**Material provided**

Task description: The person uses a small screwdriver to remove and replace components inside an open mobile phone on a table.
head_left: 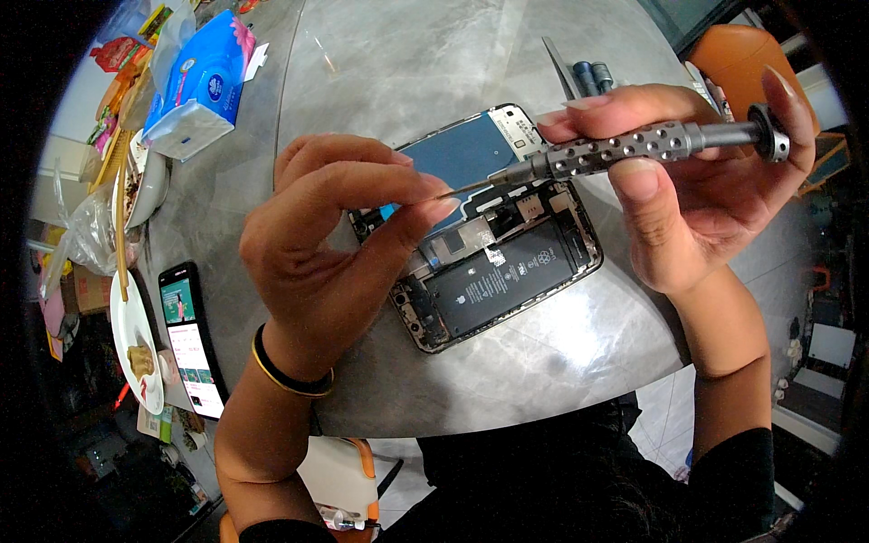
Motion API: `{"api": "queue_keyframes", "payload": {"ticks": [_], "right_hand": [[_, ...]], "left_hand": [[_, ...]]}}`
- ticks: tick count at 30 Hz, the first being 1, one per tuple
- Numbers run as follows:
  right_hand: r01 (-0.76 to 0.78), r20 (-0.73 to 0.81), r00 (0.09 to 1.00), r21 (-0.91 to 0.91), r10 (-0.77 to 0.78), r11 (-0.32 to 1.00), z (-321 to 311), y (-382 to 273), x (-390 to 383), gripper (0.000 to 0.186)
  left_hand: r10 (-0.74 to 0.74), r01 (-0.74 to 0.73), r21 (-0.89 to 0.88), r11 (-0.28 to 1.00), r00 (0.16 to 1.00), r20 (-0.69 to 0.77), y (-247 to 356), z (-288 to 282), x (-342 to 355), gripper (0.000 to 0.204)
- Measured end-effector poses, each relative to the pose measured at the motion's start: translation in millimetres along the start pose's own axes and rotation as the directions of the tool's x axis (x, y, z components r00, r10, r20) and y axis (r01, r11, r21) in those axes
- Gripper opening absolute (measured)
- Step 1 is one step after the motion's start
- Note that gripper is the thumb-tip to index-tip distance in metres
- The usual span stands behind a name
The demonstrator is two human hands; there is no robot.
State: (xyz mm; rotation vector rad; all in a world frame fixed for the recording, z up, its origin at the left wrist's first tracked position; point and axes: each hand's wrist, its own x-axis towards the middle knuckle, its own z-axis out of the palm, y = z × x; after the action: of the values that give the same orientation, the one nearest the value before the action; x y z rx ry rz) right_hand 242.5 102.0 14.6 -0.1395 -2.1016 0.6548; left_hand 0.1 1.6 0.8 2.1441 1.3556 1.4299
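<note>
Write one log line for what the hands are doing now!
right hand: grips grey perforated metal screwdriver | left hand: pinches its tip | below: opened black phone on grey table

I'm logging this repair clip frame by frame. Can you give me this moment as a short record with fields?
Surface: round grey table
Left hand: fingers pinched at the screwdriver's tip
Right hand: holds a perforated metal precision screwdriver level above the phone
Below hands: opened phone, black battery exposed
Left side: lit phone, tissue pack, plate
Unclear: whether a screw is at the tip
</note>
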Motion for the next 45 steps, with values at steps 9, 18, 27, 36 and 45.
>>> {"api": "queue_keyframes", "payload": {"ticks": [9,18,27,36,45], "right_hand": [[-0.009,0.068,0.998,-0.083,0.014,0.996,-3.6,-3.5,-1.8,0.078],[0.003,0.05,0.999,-0.06,0.0,0.998,-3.9,-3.1,-1.3,0.078],[-0.038,-0.152,0.986,0.154,0.061,0.987,14.8,-23.2,17.0,0.078],[0.002,0.062,0.998,-0.028,0.0,1.0,-2.9,-2.0,-0.5,0.084],[-0.008,0.067,0.998,0.027,0.006,1.0,-2.4,-4.8,-2.0,0.093]], "left_hand": [[-0.014,0.014,0.035,0.999,1.0,0.0,2.0,-0.1,0.5,0.018],[-0.007,0.007,0.023,1.0,1.0,-0.007,1.2,0.3,0.5,0.018],[-0.019,0.019,0.024,1.0,1.0,-0.006,2.0,0.6,0.3,0.018],[-0.008,0.008,0.037,0.999,1.0,0.003,2.3,-0.3,0.9,0.019],[-0.012,0.012,0.056,0.998,1.0,0.01,3.1,-0.5,0.9,0.019]]}}
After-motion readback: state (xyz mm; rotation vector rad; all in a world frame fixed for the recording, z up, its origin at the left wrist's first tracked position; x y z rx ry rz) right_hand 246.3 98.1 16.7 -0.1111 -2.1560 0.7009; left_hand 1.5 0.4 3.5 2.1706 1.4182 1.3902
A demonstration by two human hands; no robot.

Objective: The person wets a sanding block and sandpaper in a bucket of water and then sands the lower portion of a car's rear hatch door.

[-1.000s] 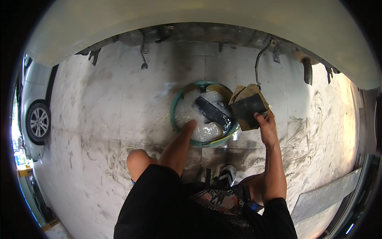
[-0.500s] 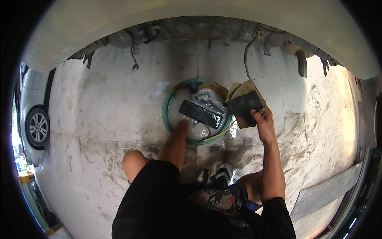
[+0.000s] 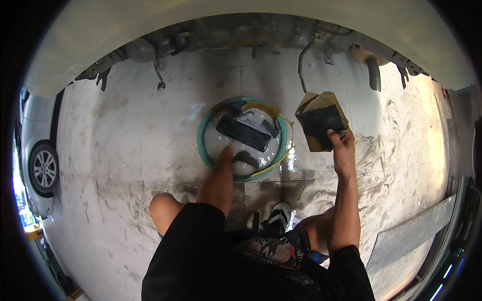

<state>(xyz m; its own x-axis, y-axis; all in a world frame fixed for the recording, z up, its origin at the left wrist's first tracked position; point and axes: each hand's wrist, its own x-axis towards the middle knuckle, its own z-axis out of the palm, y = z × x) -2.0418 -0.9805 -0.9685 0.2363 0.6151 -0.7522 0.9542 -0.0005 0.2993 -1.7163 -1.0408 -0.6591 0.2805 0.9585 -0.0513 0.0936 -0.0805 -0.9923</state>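
Note:
A round green basin (image 3: 202,145) of cloudy grey water stands on the floor in front of me. My left hand (image 3: 227,153) dips into it near the front left; the water hides its fingers. Just beyond that hand, a long black block (image 3: 243,133) lies slantwise at the surface. A smaller dark grey piece (image 3: 270,128) sits to its right, and a tan sheet (image 3: 261,108) lies along the far rim. Right of the basin, my right hand (image 3: 342,149) holds up creased sandpaper (image 3: 321,123), tan with a dark grey face, thumb pressed on its lower right part.
A car's pale body panel (image 3: 241,6) overhangs the far side, with brackets and an exhaust pipe (image 3: 374,75) beneath. A yellow strip (image 3: 289,150) hangs over the basin's right rim. Another car's wheel (image 3: 44,168) is at far left; a grey textured board (image 3: 411,233) lies at right.
The sandpaper in my right hand has moved right, away from the basin. The grey piece beside the black block shows more plainly. My left hand stays in the water.

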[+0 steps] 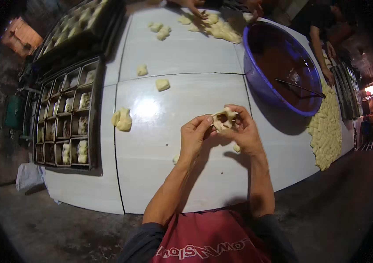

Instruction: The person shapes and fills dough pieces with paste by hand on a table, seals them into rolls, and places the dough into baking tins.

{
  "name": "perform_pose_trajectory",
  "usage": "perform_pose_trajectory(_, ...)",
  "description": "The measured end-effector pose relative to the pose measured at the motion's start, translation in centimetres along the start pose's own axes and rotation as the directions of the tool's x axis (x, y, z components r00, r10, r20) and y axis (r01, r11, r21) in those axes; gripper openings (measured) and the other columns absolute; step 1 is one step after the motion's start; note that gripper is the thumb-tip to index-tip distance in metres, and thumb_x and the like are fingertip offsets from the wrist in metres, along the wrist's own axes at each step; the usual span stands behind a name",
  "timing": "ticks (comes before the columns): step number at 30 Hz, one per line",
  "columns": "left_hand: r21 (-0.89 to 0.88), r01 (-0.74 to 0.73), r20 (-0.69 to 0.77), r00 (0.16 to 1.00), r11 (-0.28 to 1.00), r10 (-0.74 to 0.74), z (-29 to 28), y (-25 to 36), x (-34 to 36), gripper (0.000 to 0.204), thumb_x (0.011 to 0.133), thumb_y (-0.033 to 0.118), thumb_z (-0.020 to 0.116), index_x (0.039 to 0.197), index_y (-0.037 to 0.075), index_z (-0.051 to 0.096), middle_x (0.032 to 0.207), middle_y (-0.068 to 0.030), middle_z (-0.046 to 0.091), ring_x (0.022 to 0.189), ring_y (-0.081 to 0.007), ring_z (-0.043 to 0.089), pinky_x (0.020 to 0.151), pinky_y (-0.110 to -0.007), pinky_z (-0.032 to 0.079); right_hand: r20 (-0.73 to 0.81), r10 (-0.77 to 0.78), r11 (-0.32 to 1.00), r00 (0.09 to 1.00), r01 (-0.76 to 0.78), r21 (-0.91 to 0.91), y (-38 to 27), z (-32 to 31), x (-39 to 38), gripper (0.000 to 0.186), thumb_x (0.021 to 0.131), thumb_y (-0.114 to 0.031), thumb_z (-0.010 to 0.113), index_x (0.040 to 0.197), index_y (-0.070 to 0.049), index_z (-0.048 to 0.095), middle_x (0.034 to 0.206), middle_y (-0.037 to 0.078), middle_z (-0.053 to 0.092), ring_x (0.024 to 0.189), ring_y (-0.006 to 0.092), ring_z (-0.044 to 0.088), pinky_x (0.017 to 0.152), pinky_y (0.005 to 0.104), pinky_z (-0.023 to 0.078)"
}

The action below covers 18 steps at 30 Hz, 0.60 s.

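Above the white table, my left hand (196,133) and my right hand (245,131) pinch the edges of one piece of dough (224,126). Dark brown filling (223,118) shows in the hollow at its middle, with the pale dough rising around it. Under my right hand a small dough lump (236,147) lies on the table. Farther left sits a cluster of shaped dough pieces (123,119), and beyond it are two single dough pieces, one (162,85) nearer than the other (142,70).
A large purple basin (256,79) of brown filling, with a long thin utensil (300,88) across it, stands at right. Beside it spreads a sheet of dough pieces (325,131). A divided metal pan (94,149) holds dough at left. Other people's hands (191,6) work at the far side.
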State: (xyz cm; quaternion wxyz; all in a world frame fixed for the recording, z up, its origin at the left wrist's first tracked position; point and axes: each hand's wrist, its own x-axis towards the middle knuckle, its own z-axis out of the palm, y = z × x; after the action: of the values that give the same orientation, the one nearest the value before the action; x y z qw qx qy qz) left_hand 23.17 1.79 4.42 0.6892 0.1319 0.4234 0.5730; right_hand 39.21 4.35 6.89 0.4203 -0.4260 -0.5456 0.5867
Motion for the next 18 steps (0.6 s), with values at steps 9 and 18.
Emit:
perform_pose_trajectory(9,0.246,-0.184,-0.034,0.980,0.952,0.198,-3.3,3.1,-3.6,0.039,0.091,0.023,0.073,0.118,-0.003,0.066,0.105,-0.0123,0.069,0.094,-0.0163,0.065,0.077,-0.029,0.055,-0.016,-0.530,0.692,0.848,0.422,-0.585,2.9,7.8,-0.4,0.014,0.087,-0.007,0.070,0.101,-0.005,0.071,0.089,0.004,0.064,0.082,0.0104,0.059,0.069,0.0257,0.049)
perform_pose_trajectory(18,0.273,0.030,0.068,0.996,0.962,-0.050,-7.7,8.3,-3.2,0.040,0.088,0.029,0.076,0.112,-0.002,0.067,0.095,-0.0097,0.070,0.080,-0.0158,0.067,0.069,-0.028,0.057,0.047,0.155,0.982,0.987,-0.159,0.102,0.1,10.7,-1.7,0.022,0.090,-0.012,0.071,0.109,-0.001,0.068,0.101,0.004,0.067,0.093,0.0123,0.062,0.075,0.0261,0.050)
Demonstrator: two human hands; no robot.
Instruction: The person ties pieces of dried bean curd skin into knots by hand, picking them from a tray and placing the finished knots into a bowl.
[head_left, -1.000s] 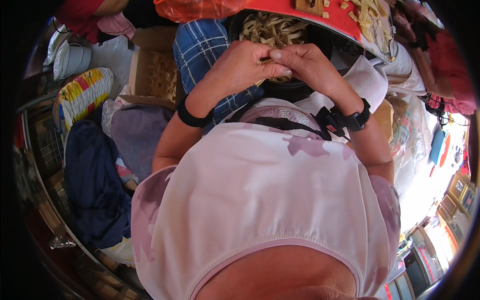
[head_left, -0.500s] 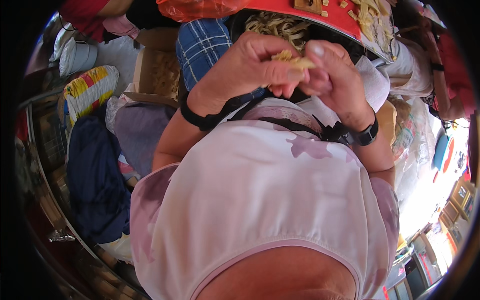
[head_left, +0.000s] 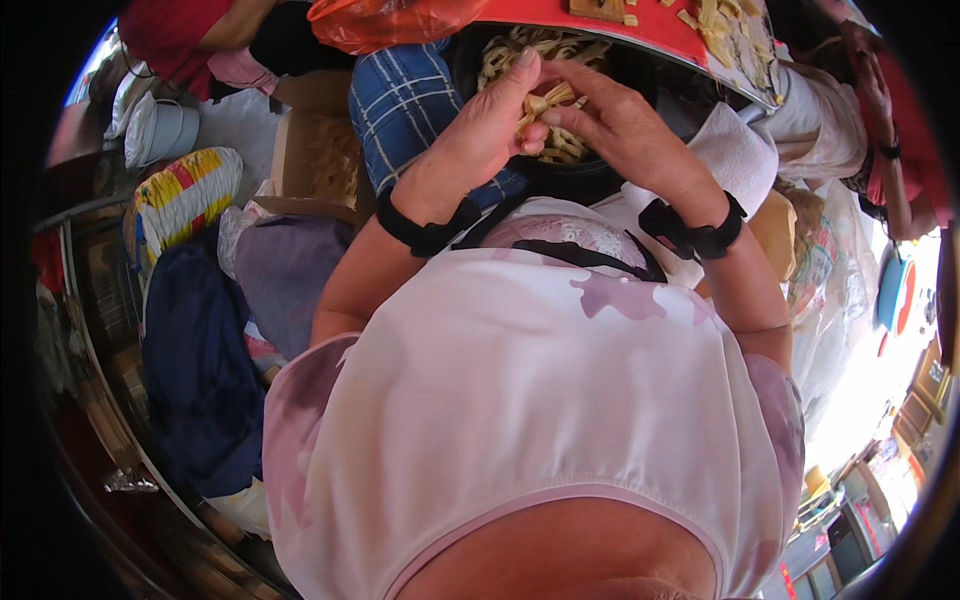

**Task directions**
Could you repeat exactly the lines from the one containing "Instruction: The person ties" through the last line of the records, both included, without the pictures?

**Task response**
Instruction: The person ties pieces of dried bean curd skin into knots by hand, picking them from a tray and placing the finished knots into a bowl.
[head_left, -1.000s] 
[head_left, -0.500s] 
[head_left, +0.000s] 

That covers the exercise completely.